WASHINGTON – The House Judiciary committee on Thursday approved a broad measure that limits access to abortion for women whose health may be harmed by carrying a pregnancy to term.
The panel passed HR 3 “No Taxpayer Funding for Abortion Act” in a mostly party-line vote of 23-14, sending it to the House floor. One Democrat, Pedro Pierluisi of Puerto Rico, crossed the aisle to vote for it.
The Judiciary markup (pdf) stripped some of the legislation’s most controversial provisions, including language that would have restricted abortion access under Medicaid to victims of “forcible rape” or underage incest. But it leaves intact a significant change to current abortion funding laws, which allows women to obtain abortions if their health is in danger even if the risk of death is not imminent.

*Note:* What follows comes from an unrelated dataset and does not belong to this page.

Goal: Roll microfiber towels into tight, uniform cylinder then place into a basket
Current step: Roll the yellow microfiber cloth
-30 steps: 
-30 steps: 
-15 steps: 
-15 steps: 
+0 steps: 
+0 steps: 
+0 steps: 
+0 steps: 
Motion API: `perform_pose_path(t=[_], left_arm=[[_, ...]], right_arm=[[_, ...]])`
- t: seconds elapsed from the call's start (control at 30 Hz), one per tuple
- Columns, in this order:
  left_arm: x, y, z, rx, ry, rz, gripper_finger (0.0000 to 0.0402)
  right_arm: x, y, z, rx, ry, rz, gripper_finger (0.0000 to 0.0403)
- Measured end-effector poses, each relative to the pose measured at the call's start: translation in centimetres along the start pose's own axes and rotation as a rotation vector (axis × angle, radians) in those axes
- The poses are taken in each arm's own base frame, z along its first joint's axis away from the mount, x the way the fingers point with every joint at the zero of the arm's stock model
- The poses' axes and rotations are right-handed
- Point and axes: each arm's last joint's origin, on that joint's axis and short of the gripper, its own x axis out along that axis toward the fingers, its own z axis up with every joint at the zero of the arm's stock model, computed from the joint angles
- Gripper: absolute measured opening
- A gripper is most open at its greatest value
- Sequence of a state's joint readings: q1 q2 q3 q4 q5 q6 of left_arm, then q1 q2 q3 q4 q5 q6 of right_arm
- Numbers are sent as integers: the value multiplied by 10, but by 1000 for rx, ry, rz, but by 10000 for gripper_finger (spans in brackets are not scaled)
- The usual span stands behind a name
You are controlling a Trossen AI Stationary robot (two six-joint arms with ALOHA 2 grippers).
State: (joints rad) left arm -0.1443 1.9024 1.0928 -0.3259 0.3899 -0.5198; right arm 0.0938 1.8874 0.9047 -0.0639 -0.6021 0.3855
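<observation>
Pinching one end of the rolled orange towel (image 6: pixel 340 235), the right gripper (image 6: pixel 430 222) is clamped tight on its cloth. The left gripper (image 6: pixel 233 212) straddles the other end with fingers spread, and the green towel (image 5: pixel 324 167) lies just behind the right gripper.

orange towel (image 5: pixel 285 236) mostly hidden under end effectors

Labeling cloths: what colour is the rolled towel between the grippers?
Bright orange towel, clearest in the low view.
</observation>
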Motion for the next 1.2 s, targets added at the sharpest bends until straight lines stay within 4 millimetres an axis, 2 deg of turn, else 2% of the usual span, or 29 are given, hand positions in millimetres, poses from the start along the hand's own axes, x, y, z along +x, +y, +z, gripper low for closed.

Clause (2) of Section (309) carves out an exemption “in the case where a woman suffers from a physical disorder, physical injury, or physical illness that would, as certified by a physician, place the woman in danger of death unless an abortion is performed, including a life-endangering physical condition caused by or arising from the pregnancy itself.”
“This bill jeopardizes the ability of insurance companies to cover abortion care, even for women with wanted pregnancies who experience unanticipated health-related complications, such as breast cancer,” said Nancy Keenan, president of the pro-abortion-rights group NARAL. “Abortion may be the best option to protect their health and ensure they can have children in the future, yet this bill tells insurance companies they can’t cover this care.”
A top Republican priority sponsored by Rep. Chris Smith (R-NJ), the bill seeks to curtail abortions largely by eliminating tax incentives and subsidies for private insurance plans that cover abortion. It would effectively discourage insurance providers from providing abortion care, and raise costs for businesses and consumers that purchase plans that cover abortion.
Rep. Jerrold Nadler (D-NY) called it “an unprecedented attack on women, families, and their rights under the Constitution. Let’s not pretend this is about government funding.”
Nadler accused Republicans of duplicity for portraying tax incentives as federal funding, arguing that it contradicts the party’s view of taxes. He said the argument also implies that tax exemption for religious entities would constitute the federal funding of religion, a violation of the First Amendment.
“H.R. 3 does not ban abortion,” countered committee chairman Rep. Lamar Smith (R-TX). “It also does not restrict abortions, or abortion coverage in health care plans, as long as those abortions or plans use only private or state funds.”